Лишь только Саккар ушел, Рене быстро оделась и велела подать лошадей. Пока карета быстро мчалась на остров Сен-Луи, она обдумывала, что сказать отцу, у которого собиралась попросить пятьдесят тысяч. Эта мысль пришла ей внезапно, и Рене, не рассуждая, ухватилась за нее, хотя прекрасно сознавала свое малодушие и испытывала непреодолимый ужас перед таким шагом. Когда Рене въехала во двор особняка Беро, на нее пахнуло холодом от его хмурых и сырых монастырских стен; поднимаясь по широкой каменной лестнице, где ужасающе гулко отдавался стук ее высоких каблуков, она готова была бежать оттуда. В спешке она имела глупость надеть светло-коричневое шелковое платье с белыми кружевными оборками, отделанное атласными бантами и перехваченное в талии плиссированным поясом в виде шарфа. Этот туалет, дополненный маленьким током с длинной белой вуалькой, так странно выделялся на скучном фоне мрачной лестницы, что она сама поняла всю неуместность своего появления здесь в таком наряде. Она дрожала, проходя чинную анфиладу огромных комнат, где смутные персонажи на обоях, казалось, были поражены стремительным шелестом юбок, вторгшихся в полумрак их уединения.
Отца Рене нашла в гостиной, выходившей окнами на двор и служившей обычным его местопребыванием. Он читал большую книгу, лежавшую на пюпитре, прилаженном к ручкам кресла. У окна сидела тетя Элизабет и вязала на длинных деревянных спицах; в тишине слышалось лишь постукивание спиц.

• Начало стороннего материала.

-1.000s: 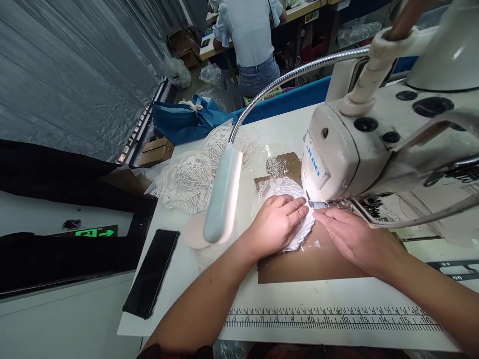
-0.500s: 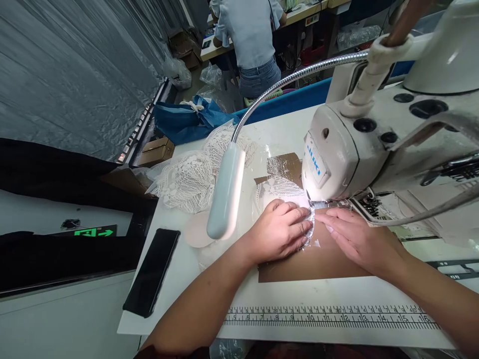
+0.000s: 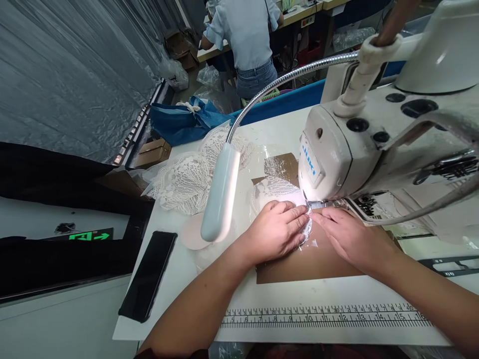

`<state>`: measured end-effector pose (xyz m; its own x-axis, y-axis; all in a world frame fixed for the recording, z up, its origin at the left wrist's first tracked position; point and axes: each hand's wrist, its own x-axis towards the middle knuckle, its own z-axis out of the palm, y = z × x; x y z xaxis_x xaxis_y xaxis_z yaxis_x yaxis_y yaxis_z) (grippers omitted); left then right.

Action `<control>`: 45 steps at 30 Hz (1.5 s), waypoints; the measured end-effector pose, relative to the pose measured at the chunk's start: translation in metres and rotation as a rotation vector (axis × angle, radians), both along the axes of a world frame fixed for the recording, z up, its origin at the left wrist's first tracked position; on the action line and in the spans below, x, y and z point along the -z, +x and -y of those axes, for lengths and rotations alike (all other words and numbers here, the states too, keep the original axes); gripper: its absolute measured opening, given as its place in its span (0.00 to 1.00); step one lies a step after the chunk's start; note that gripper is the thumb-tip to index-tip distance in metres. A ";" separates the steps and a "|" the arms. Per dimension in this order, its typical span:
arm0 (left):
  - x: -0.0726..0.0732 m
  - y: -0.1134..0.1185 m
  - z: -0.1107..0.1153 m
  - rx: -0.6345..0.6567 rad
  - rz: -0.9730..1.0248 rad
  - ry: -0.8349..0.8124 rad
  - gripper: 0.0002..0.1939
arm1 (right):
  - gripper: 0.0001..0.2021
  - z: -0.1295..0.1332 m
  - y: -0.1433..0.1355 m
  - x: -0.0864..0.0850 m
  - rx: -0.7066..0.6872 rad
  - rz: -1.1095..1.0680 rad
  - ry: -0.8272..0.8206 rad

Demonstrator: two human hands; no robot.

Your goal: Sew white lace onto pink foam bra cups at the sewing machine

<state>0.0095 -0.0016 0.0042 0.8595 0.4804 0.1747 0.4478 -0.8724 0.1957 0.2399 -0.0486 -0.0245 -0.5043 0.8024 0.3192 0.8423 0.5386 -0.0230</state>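
I see left hand [image 3: 274,232] flat, pressing white lace piece [image 3: 279,188] by sewing machine [image 3: 329,149] needle area, likely to stop slip; right hand [image 3: 350,237] outstretched at its edge, gripping nothing, likely guiding

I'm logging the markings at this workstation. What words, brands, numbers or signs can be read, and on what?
"JUKI": blue letters on the sewing machine.
"5 6 7 8 9 10 11 12 13 14 15 16": lower row of the ruler strip along the table's front edge.
Green pictogram with right-pointing arrow: sign at left, no readable words.
Too small to read reliably: the ruler's upper-row numbers; any marking on the far switch box.
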 end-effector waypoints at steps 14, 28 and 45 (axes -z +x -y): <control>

Рене смущенно села, боясь сделать лишнее движение, чтобы не нарушить шуршанием шелка строгой тишины высоких покоев. Кружева ее платья резким белым пятном выделялись на темном фоне обоев и старинной мебели. Г-н Беро Дю Шатель смотрел на дочь, сложив руки на краю пюпитра. Тетя Элизабет стала рассказывать о предстоящей свадьбе Кристины, которая выходила замуж за сына очень богатого адвоката; молодая девушка в сопровождении слуги, издавна служившего в доме, отправилась за покупками; старушка, не переставая вязать, говорила одна невозмутимо кротким голосом, рассказывала о домашних делах и ласково поглядывала на племянницу поверх очков. Рене все больше и больше робела. Тишина дома тяжестью ложилась на ее плечи; она дорого бы дала за то, чтобы кружева на ее платье были черными. Взгляд отца настолько смущал Рене, что она стала находить просто смешным Вормса, придумавшего эти нелепые широкие оборки.
— Да какая же ты нарядная, моя девочка! — воскликнула вдруг старушка и, чтобы разглядеть кружева племянницы, перестала вязать и поправила очки. На губах г-на Беро Дю Шатель мелькнула бледная улыбка.
— Что-то уж слишком много белого, — сказал он, — должно быть, очень неудобно ходить так по улице.
— Да ведь не пешком же ходят, папа! — воскликнула Рене и тут же пожалела об этих словах, вырвавшихся у нее так непосредственно.
Старик хотел ответить. Он встал, выпрямил свой высокий стан и медленно прошелся по комнате, не глядя больше на дочь. Рене побледнела от волнения. Каждый раз, как она подбадривала себя, пытаясь переменить разговор и перейти к просьбе о деньгах, у нее замирало сердце.
— Вас совсем не видно, папа, — пролепетала она.
— О! — ответила старушка, не давая брату раскрыть рта. — Твой отец редко выходит из дому, разве только чтобы погулять в Ботаническом саду; уж я и то ругаю его! Он уверяет, будто в Париже теперь легко заблудиться, город стал совсем чужим. Побрани, побрани его!
— Мой муж был бы очень счастлив видеть вас хоть изредка на наших четвергах! — продолжала Рене.
Г-н Беро Дю Шатель молча сделал несколько шагов.